Return each entry precisely as it appears below.

Records excerpted from a collection
☆ ☆ ☆ ☆

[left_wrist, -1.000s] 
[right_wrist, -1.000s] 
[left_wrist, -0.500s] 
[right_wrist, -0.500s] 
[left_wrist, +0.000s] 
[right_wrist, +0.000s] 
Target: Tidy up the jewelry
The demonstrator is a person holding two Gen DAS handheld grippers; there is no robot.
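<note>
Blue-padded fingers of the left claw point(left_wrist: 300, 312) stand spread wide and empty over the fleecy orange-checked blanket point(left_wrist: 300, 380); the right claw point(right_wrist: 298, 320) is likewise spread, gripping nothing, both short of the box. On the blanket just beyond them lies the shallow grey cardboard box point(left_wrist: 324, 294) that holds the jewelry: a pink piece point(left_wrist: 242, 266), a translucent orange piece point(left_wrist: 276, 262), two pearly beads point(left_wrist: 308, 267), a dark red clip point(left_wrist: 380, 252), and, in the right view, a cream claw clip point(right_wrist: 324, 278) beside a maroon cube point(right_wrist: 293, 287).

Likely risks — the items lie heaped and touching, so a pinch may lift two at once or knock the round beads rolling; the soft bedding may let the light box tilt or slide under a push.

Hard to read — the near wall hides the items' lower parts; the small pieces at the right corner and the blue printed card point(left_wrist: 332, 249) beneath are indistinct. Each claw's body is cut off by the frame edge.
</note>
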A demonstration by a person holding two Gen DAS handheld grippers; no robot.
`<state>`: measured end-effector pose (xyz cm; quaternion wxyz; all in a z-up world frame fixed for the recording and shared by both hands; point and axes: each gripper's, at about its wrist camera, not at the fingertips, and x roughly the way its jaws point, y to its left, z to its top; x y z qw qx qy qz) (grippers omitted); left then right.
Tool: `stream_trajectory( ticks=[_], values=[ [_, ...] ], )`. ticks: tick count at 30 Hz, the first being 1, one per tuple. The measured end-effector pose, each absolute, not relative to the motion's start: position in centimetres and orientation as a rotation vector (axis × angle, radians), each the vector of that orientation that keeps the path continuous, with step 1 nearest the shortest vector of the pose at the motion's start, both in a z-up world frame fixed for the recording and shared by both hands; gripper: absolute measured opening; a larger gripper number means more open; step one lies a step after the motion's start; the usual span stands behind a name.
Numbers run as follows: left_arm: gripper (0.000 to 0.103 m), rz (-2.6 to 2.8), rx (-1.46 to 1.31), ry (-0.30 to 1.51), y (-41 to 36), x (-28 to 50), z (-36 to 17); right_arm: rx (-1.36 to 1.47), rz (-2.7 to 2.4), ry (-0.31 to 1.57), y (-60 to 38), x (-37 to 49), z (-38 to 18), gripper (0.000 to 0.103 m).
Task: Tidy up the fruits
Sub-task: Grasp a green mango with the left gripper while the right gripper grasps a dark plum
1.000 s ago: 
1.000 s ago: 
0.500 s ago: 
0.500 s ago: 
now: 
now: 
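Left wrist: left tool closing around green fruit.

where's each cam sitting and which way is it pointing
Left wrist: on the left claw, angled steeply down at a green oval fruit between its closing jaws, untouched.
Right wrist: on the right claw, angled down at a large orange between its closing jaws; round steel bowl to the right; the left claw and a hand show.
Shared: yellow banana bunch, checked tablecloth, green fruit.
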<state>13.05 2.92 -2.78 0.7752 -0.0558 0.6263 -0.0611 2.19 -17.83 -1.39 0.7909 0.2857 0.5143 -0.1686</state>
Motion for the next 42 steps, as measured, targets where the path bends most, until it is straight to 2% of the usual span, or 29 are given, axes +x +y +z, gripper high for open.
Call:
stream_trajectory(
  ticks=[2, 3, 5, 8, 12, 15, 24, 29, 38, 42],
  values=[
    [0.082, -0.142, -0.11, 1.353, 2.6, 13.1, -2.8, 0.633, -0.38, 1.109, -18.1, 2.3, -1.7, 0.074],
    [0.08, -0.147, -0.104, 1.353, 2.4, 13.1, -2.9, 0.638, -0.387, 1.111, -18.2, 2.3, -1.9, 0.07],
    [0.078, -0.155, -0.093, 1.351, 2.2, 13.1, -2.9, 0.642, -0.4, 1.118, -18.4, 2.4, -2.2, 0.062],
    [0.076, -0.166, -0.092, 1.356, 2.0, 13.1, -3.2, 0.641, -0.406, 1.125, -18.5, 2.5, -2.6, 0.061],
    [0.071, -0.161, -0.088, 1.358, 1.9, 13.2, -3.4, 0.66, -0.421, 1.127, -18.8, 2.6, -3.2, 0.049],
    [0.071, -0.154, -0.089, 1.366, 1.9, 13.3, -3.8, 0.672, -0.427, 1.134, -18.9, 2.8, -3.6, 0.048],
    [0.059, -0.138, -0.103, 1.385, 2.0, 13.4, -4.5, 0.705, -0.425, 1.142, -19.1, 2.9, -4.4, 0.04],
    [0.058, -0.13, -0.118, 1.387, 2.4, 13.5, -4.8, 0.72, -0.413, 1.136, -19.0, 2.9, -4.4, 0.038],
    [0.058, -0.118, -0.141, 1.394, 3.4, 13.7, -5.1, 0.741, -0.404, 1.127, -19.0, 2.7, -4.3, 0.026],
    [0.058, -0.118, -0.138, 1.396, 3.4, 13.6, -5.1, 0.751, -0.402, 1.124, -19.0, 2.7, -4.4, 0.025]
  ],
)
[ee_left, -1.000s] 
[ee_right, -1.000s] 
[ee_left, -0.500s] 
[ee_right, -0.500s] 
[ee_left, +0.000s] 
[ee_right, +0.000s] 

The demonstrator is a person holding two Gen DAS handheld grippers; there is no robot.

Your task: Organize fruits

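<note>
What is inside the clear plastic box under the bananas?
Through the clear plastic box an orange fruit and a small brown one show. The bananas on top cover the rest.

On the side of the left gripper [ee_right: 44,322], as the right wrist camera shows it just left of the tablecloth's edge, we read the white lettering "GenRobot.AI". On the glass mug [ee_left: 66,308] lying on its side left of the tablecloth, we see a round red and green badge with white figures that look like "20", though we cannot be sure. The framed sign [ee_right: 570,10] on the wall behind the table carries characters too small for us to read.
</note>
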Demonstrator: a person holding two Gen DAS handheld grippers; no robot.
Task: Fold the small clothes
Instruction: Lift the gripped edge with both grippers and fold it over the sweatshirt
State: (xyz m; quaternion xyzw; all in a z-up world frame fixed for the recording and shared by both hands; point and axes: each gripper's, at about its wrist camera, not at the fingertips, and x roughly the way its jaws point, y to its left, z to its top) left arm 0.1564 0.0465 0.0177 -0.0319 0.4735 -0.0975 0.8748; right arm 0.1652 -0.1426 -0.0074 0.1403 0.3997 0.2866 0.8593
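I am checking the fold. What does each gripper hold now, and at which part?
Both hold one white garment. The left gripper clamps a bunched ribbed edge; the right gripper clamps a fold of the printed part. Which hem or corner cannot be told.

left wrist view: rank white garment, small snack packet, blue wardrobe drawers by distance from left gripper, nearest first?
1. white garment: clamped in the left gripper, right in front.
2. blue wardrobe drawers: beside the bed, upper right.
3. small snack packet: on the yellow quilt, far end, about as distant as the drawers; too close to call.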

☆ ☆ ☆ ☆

## RESULT OF THIS EXERCISE
[left_wrist, -1.000s] 
[right_wrist, -1.000s] 
[left_wrist, -0.500s] 
[right_wrist, -0.500s] 
[left_wrist, +0.000s] 
[right_wrist, +0.000s] 
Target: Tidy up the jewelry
The demonstrator is a person holding two Gen DAS handheld grippers; there is no robot.
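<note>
Blue-padded fingers of the left claw point(left_wrist: 300, 312) stand spread wide and empty over the fleecy orange-checked blanket point(left_wrist: 300, 380); the right claw point(right_wrist: 298, 320) is likewise spread, gripping nothing, both short of the box. On the blanket just beyond them lies the shallow grey cardboard box point(left_wrist: 324, 294) that holds the jewelry: a pink piece point(left_wrist: 242, 266), a translucent orange piece point(left_wrist: 276, 262), two pearly beads point(left_wrist: 308, 267), a dark red clip point(left_wrist: 380, 252), and, in the right view, a cream claw clip point(right_wrist: 324, 278) beside a maroon cube point(right_wrist: 293, 287).

Likely risks — the items lie heaped and touching, so a pinch may lift two at once or knock the round beads rolling; the soft bedding may let the light box tilt or slide under a push.

Hard to read — the near wall hides the items' lower parts; the small pieces at the right corner and the blue printed card point(left_wrist: 332, 249) beneath are indistinct. Each claw's body is cut off by the frame edge.
</note>
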A demonstration by a person holding two Gen DAS handheld grippers; no robot.
`<state>`: measured end-effector pose (xyz cm; quaternion wxyz; all in a z-up world frame fixed for the recording and shared by both hands; point and axes: each gripper's, at about its wrist camera, not at the fingertips, and x roughly the way its jaws point, y to its left, z to its top; x y z qw qx qy qz) (grippers omitted); left then right.
Tool: `stream_trajectory( ticks=[_], values=[ [_, ...] ], )`. ticks: tick count at 30 Hz, the first being 1, one per tuple. The measured end-effector pose, each absolute, not relative to the motion's start: position in centimetres and orientation as a rotation vector (axis × angle, radians), each the vector of that orientation that keeps the path continuous, with step 1 nearest the shortest vector of the pose at the motion's start, both in a z-up world frame fixed for the recording and shared by both hands; gripper: absolute measured opening; a larger gripper number means more open; step one lies a step after the motion's start; the usual span stands behind a name.
Numbers run as follows: left_arm: gripper (0.000 to 0.103 m), rz (-2.6 to 2.8), rx (-1.46 to 1.31), ry (-0.30 to 1.51), y (-41 to 36), x (-28 to 50), z (-36 to 17); right_arm: rx (-1.36 to 1.47), rz (-2.7 to 2.4), ry (-0.31 to 1.57), y (-60 to 38), x (-37 to 49), z (-38 to 18), gripper (0.000 to 0.103 m).
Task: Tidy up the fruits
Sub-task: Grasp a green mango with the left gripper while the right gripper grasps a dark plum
1.000 s ago: 
1.000 s ago: 
0.500 s ago: 
0.500 s ago: 
now: 
now: 
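Left wrist: left tool closing around green fruit.

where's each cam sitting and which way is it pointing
Left wrist: on the left claw, angled steeply down at a green oval fruit between its closing jaws, untouched.
Right wrist: on the right claw, angled down at a large orange between its closing jaws; round steel bowl to the right; the left claw and a hand show.
Shared: yellow banana bunch, checked tablecloth, green fruit.
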<state>13.05 2.92 -2.78 0.7752 -0.0558 0.6263 -0.0611 2.19 -17.83 -1.39 0.7909 0.2857 0.5143 -0.1686</state>
Motion for the next 42 steps, as measured, targets where the path bends most, until it is straight to 2% of the usual span, or 29 are given, axes +x +y +z, gripper high for open.
Call:
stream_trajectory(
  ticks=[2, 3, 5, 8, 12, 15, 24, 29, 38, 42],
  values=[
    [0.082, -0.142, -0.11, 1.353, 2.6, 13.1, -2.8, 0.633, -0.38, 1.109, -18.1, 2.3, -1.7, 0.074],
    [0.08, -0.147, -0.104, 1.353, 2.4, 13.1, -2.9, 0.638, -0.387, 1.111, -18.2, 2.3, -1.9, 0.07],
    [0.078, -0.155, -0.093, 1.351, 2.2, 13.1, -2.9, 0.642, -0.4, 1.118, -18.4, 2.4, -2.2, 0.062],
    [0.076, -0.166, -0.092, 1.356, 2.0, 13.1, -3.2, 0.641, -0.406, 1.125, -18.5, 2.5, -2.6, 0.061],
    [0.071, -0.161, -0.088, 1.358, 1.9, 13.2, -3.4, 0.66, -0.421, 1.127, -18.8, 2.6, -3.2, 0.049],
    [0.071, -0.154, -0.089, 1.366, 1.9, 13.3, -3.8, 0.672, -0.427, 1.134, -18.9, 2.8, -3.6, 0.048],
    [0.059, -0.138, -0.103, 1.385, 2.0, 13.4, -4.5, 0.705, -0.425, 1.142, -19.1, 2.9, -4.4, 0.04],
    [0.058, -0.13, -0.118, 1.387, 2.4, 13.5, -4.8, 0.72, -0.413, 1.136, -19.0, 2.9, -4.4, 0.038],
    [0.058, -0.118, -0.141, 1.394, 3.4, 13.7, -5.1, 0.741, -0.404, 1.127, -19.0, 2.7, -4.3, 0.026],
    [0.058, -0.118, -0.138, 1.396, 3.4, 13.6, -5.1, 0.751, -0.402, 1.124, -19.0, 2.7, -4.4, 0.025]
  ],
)
[ee_left, -1.000s] 
[ee_right, -1.000s] 
[ee_left, -0.500s] 
[ee_right, -0.500s] 
[ee_left, +0.000s] 
[ee_right, +0.000s] 

The demonstrator is a person holding two Gen DAS handheld grippers; there is no robot.

Your task: Organize fruits

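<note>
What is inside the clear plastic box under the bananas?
Through the clear plastic box an orange fruit and a small brown one show. The bananas on top cover the rest.

On the side of the left gripper [ee_right: 44,322], as the right wrist camera shows it just left of the tablecloth's edge, we read the white lettering "GenRobot.AI". On the glass mug [ee_left: 66,308] lying on its side left of the tablecloth, we see a round red and green badge with white figures that look like "20", though we cannot be sure. The framed sign [ee_right: 570,10] on the wall behind the table carries characters too small for us to read.
</note>
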Demonstrator: a person holding two Gen DAS handheld grippers; no robot.
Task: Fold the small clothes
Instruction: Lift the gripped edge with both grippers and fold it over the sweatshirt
State: (xyz m; quaternion xyzw; all in a z-up world frame fixed for the recording and shared by both hands; point and axes: each gripper's, at about its wrist camera, not at the fingertips, and x roughly the way its jaws point, y to its left, z to its top) left arm 0.1564 0.0465 0.0177 -0.0319 0.4735 -0.0975 0.8748; right arm 0.1652 -0.1426 -0.0074 0.1403 0.3997 0.2866 0.8593
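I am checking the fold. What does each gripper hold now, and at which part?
Both hold one white garment. The left gripper clamps a bunched ribbed edge; the right gripper clamps a fold of the printed part. Which hem or corner cannot be told.

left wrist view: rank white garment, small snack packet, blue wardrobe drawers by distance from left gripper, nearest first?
1. white garment: clamped in the left gripper, right in front.
2. blue wardrobe drawers: beside the bed, upper right.
3. small snack packet: on the yellow quilt, far end, about as distant as the drawers; too close to call.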

For this exercise, the answer is now complete.